3.3 Middel 2 komt op tegen het oordeel van de rechtbank in rov. 3.6. Daarin heeft de rechtbank, samengevat weergegeven, overwogen dat Wero haar positie als schuldeiser misbruikt aangezien zij haar bevoegdheid als schuldeiser in de zin van art. 73 F. slechts uitoefent met het doel door middel van lastgeving aan [verzoeker] een rechtsingang te creëren voor [verzoeker], welke hem krachtens de wet niet toekomt. De rechtbank was kennelijk van oordeel dat Wero niet heeft aangetoond dat zij een eigen belang heeft bij de gevraagde bevelen en dat [verzoeker] uitsluitend zijn eigen belang beoogt te dienen. Dit oordeel is in het licht van de gedingstukken niet onbegrijpelijk en behoefde geen nadere motivering. Middel 2 faalt derhalve.

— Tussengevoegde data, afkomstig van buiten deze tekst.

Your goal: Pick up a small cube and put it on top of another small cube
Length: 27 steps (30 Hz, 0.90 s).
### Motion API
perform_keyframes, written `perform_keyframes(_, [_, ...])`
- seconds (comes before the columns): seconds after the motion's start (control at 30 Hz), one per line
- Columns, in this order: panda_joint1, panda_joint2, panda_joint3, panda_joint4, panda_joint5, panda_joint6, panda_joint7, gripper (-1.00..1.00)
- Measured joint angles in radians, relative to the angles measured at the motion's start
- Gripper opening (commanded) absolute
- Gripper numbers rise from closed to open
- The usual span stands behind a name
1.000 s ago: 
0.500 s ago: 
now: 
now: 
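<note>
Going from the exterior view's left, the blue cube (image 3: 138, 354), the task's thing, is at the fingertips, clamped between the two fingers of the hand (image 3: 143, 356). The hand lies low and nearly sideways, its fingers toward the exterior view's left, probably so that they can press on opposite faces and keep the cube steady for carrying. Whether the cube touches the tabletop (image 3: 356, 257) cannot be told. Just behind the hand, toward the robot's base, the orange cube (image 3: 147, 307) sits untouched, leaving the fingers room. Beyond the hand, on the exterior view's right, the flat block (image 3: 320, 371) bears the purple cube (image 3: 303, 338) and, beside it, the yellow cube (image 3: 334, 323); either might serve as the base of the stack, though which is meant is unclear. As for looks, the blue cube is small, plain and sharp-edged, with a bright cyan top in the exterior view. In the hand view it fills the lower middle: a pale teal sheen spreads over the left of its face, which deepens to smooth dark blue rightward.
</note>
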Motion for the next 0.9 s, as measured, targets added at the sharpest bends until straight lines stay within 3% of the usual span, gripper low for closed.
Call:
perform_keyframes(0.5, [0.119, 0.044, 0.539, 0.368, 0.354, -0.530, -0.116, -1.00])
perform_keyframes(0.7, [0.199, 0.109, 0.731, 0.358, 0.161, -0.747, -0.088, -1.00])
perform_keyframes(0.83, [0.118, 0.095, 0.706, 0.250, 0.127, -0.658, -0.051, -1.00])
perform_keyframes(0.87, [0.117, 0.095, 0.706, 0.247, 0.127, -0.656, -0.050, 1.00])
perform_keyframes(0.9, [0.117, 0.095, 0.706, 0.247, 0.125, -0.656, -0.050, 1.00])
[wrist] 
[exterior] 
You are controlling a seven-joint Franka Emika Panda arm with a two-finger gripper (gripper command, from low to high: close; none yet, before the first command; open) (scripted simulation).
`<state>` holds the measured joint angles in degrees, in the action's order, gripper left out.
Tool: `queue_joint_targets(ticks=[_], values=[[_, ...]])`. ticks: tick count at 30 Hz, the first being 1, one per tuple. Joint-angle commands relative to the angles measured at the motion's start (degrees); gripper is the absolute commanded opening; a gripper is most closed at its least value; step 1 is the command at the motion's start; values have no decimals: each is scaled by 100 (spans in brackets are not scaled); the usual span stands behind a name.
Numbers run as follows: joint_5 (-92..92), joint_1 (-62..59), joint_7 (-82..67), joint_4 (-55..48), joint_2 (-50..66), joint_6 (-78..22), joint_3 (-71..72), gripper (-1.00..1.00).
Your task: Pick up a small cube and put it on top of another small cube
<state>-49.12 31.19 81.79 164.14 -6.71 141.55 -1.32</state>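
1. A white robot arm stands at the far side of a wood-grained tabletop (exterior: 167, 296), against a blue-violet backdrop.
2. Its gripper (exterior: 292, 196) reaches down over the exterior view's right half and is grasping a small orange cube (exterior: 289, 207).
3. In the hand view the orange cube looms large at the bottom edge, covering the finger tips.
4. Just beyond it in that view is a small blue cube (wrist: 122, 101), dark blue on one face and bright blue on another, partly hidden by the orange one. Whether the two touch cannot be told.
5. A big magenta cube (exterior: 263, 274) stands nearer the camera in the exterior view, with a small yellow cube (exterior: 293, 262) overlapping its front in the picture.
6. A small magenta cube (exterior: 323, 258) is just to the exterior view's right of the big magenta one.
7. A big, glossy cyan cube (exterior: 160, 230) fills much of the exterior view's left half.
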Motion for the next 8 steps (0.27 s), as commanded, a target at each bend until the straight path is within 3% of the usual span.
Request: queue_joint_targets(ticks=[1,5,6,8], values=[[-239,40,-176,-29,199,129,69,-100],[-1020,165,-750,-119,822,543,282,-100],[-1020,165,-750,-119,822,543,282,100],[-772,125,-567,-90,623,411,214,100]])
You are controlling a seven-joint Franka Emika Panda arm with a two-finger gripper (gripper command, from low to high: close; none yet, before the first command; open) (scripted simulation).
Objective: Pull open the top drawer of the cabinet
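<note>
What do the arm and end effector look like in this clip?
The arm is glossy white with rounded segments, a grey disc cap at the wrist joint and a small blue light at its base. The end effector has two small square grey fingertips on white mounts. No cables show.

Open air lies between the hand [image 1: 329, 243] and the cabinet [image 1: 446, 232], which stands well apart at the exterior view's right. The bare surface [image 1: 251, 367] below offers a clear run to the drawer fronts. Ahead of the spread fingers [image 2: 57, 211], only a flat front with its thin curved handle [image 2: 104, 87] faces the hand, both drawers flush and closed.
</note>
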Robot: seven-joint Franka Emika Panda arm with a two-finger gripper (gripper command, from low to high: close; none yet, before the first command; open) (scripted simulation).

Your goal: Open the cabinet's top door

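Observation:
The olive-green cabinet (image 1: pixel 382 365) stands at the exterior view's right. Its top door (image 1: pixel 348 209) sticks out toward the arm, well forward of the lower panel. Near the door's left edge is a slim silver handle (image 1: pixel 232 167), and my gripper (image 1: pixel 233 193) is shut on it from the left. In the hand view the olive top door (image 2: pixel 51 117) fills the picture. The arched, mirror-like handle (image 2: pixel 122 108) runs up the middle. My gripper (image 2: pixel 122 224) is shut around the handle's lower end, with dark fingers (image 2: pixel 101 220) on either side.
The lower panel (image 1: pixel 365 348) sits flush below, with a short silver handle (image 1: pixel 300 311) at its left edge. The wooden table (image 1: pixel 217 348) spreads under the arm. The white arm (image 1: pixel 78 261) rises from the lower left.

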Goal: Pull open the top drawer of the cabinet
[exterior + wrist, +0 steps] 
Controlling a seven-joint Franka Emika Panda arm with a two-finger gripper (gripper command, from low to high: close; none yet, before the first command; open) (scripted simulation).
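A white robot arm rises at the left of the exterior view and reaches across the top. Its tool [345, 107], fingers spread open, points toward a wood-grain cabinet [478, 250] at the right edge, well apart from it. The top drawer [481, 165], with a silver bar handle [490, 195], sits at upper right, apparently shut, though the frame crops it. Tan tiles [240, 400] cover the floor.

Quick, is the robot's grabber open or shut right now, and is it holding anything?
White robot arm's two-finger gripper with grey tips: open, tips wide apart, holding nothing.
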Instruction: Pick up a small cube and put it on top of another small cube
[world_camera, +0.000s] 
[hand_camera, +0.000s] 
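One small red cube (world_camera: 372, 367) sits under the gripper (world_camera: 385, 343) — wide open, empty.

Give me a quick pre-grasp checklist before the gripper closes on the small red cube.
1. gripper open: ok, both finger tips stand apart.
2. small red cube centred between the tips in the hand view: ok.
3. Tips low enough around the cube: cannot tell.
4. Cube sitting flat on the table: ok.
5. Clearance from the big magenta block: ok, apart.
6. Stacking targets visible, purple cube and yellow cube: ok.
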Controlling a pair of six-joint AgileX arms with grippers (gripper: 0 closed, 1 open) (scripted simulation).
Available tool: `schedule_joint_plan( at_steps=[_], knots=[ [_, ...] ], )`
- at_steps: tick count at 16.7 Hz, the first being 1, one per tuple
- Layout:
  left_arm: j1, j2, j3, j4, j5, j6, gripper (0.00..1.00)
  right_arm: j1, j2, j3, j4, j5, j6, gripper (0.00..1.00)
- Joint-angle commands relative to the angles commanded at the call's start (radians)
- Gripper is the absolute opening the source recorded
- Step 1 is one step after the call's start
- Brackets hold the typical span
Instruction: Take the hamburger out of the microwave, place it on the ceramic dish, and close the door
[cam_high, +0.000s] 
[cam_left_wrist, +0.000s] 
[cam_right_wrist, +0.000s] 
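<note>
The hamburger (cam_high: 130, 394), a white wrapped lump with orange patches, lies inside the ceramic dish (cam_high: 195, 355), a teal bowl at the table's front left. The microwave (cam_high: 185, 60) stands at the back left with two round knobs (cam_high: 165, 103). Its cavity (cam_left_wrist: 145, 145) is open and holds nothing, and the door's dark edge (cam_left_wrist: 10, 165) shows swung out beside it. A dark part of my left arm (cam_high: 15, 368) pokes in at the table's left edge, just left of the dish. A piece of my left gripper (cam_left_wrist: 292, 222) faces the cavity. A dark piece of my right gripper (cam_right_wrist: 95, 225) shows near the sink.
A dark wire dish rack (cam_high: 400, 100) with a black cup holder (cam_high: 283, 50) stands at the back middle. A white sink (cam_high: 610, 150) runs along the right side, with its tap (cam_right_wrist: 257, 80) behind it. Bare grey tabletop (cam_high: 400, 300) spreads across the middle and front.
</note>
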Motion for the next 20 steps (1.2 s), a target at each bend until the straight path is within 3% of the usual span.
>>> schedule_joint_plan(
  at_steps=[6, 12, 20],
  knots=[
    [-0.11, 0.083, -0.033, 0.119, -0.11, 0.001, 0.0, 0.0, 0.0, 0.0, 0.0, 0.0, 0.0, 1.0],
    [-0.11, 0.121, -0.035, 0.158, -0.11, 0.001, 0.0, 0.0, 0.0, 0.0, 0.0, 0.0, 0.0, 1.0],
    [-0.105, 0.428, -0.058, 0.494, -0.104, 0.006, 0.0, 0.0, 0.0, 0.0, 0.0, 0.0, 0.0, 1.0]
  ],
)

3.4 Uit het vorenoverwogene volgt dat [verzoeker] geen belang heeft bij een behandeling van de overige middelen.
4. Beslissing
De Hoge Raad:
verwerpt het beroep;
veroordeelt [verzoeker] in de kosten van het geding in cassatie, tot op deze uitspraak aan de zijde van de curator begroot op € 267,69 aan verschotten en € 1.135,-- voor salaris.
Deze beschikking is gegeven door de vice-president P. Neleman als voorzitter en de raadsheren H.A.M. Aaftink, O. de Savornin Lohman, A. Hammerstein en F.B. Bakels, en in het openbaar uitgesproken door de raadsheer A. Hammerstein op 20 februari 2004.